***** THE DATA

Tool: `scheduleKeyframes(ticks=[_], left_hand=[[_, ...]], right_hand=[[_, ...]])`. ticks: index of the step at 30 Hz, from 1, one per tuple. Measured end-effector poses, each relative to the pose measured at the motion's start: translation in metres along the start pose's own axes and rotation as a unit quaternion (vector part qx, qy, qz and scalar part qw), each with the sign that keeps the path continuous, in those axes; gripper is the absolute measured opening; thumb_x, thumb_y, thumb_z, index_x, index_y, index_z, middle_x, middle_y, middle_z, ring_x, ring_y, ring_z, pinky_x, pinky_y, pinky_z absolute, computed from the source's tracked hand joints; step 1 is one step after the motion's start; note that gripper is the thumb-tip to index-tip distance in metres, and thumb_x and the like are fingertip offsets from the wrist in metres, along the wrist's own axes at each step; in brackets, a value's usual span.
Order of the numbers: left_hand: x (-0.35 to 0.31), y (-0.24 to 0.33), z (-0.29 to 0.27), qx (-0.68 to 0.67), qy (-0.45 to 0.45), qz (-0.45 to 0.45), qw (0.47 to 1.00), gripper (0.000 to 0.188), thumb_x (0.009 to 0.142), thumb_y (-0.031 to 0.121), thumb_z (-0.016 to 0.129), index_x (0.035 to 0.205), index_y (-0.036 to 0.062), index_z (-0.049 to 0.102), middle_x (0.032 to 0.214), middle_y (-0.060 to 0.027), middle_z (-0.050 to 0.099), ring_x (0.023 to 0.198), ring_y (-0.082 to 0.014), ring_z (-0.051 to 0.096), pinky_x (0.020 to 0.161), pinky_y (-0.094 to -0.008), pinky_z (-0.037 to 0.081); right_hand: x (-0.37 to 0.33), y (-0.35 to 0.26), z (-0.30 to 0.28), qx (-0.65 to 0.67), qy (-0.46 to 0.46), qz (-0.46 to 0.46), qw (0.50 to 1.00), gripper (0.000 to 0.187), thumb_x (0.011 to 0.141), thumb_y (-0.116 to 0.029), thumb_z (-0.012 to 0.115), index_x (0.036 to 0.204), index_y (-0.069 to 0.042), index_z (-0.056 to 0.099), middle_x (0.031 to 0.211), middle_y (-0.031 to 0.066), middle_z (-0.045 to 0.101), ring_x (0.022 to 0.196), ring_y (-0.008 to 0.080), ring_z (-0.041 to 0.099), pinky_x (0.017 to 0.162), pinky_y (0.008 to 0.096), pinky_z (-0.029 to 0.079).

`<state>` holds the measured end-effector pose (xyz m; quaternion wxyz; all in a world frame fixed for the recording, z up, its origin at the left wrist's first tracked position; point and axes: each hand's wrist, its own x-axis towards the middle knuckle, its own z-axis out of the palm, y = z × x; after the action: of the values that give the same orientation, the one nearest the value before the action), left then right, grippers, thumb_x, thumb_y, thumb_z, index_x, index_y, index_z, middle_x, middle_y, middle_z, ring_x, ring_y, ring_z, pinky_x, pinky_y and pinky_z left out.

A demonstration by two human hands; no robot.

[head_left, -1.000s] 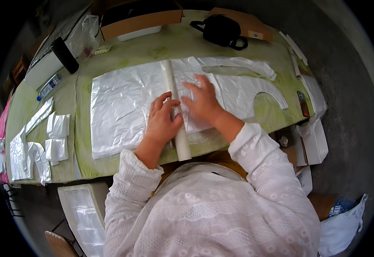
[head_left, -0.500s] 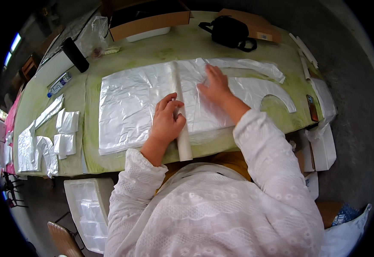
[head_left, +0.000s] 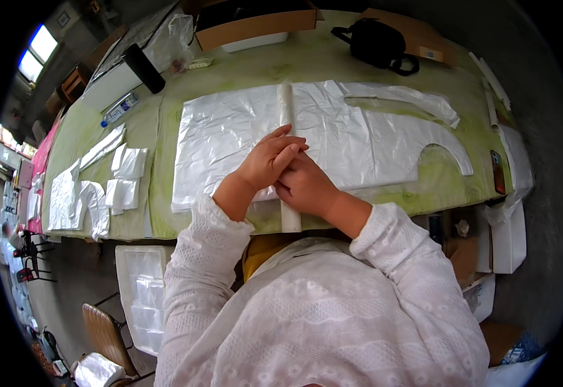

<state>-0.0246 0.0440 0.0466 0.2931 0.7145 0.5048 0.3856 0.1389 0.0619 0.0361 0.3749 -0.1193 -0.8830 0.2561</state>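
Note:
My left hand [head_left: 263,162] and my right hand [head_left: 307,186] are clasped together at the middle of the table. The left fingers fold over the right fingers, which are mostly hidden. Beneath them an off-white tube [head_left: 290,218] lies lengthwise, its near end reaching the table's front edge. It crosses a flat stack of white plastic vest bags [head_left: 227,129]. The bags' two handle strips [head_left: 452,151] stretch to the right, with a curved cut-out between them. No other thing shows in either hand.
Folded white bags [head_left: 127,174] lie at left on the green table [head_left: 256,68]. Beyond them are a water bottle [head_left: 120,108] and black cylinder [head_left: 143,68]. A cardboard box [head_left: 262,27] and black bag [head_left: 378,44] stand at the back; a phone [head_left: 497,171] lies at right.
My right hand has left the bag surface on the right and moved left and nearer to me, meeting my left hand over the tube. The whole view has shifted a little.

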Motion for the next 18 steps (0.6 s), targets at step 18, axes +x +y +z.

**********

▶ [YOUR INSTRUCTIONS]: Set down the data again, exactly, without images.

▶ [ANSWER AREA]:
Tool: `scheduleKeyframes(ticks=[_], left_hand=[[_, ...]], right_hand=[[_, ...]])`. ticks: index of the step at 30 Hz, from 1, one per tuple. Measured end-effector poses, each relative to the pose measured at the motion's start: translation in metres along the start pose's own axes and rotation as a unit quaternion (vector part qx, qy, qz and scalar part qw), each with the sign that keeps the path continuous, in those axes; gripper is the absolute measured opening; thumb_x, thumb_y, thumb_z, index_x, index_y, index_z, middle_x, middle_y, middle_z, ring_x, ring_y, ring_z, pinky_x, pinky_y, pinky_z absolute, computed from the source's tracked hand joints; step 1 is one step after the motion's start; note that gripper is the thumb-tip to index-tip distance in metres, and thumb_x and the like are fingertip offsets from the wrist in metres, along the wrist's own axes at each step; in brackets, a value's usual span.
Order of the numbers: left_hand: x (-0.35 to 0.31), y (-0.24 to 0.33), z (-0.29 to 0.27), qx (-0.68 to 0.67), qy (-0.45 to 0.45), qz (-0.45 to 0.45), qw (0.47 to 1.00), gripper (0.000 to 0.188), thumb_x (0.009 to 0.142), thumb_y (-0.031 to 0.121), thumb_z (-0.016 to 0.129), index_x (0.035 to 0.205), index_y (-0.036 to 0.062), index_z (-0.049 to 0.102), middle_x (0.032 to 0.214), middle_y (-0.060 to 0.027), middle_z (-0.050 to 0.099), ring_x (0.023 to 0.198), ring_y (-0.082 to 0.014), ring_z (-0.051 to 0.096), pinky_x (0.020 to 0.161), pinky_y (-0.094 to -0.008), pinky_z (-0.037 to 0.081); right_hand: x (-0.37 to 0.33), y (-0.35 to 0.26), z (-0.30 to 0.28), qx (-0.65 to 0.67), qy (-0.46 to 0.46), qz (-0.46 to 0.46), qw (0.50 to 1.00), gripper (0.000 to 0.187), thumb_x (0.011 to 0.141), thumb_y (-0.116 to 0.029), thumb_z (-0.012 to 0.115), index_x (0.036 to 0.204), index_y (-0.069 to 0.042), index_z (-0.056 to 0.099), middle_x (0.031 to 0.211), middle_y (-0.031 to 0.066), middle_z (-0.045 to 0.101), ring_x (0.022 to 0.196), ring_y (-0.008 to 0.080), ring_z (-0.041 to 0.099), pinky_x (0.017 to 0.162), pinky_y (0.008 to 0.096), pinky_z (-0.029 to 0.079).

`<state>` holds the measured end-effector pose (xyz m; quaternion wxyz; all in a world frame fixed for the recording, z up, its origin at the left wrist's first tracked position; point and axes: each hand's wrist, its own x-axis towards the middle knuckle, its own z-axis out of the palm, y = z × x; after the action: of the values that give the same orientation, the one nearest the value before the action), left then right, grippers, thumb_x, thumb_y, thumb_z, index_x, index_y, index_z, middle_x, middle_y, middle_z, ring_x, ring_y, ring_z, pinky_x, pinky_y and pinky_z left out.

A demonstration by two human hands; no robot.

[head_left, -1.000s] 
[head_left, -0.500s] 
[head_left, +0.000s] 

<state>-0.0246 0.0440 0.0466 0.2931 0.7145 0.5048 0.3856 0.1389 0.0619 0.0361 0.3749 -0.1193 -0.8830 0.2561</state>
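Note:
My left hand [head_left: 263,162] and my right hand [head_left: 307,186] are clasped together at the middle of the table. The left fingers fold over the right fingers, which are mostly hidden. Beneath them an off-white tube [head_left: 290,218] lies lengthwise, its near end reaching the table's front edge. It crosses a flat stack of white plastic vest bags [head_left: 227,129]. The bags' two handle strips [head_left: 452,151] stretch to the right, with a curved cut-out between them. No other thing shows in either hand.
Folded white bags [head_left: 127,174] lie at left on the green table [head_left: 256,68]. Beyond them are a water bottle [head_left: 120,108] and black cylinder [head_left: 143,68]. A cardboard box [head_left: 262,27] and black bag [head_left: 378,44] stand at the back; a phone [head_left: 497,171] lies at right.
My right hand has left the bag surface on the right and moved left and nearer to me, meeting my left hand over the tube. The whole view has shifted a little.
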
Motion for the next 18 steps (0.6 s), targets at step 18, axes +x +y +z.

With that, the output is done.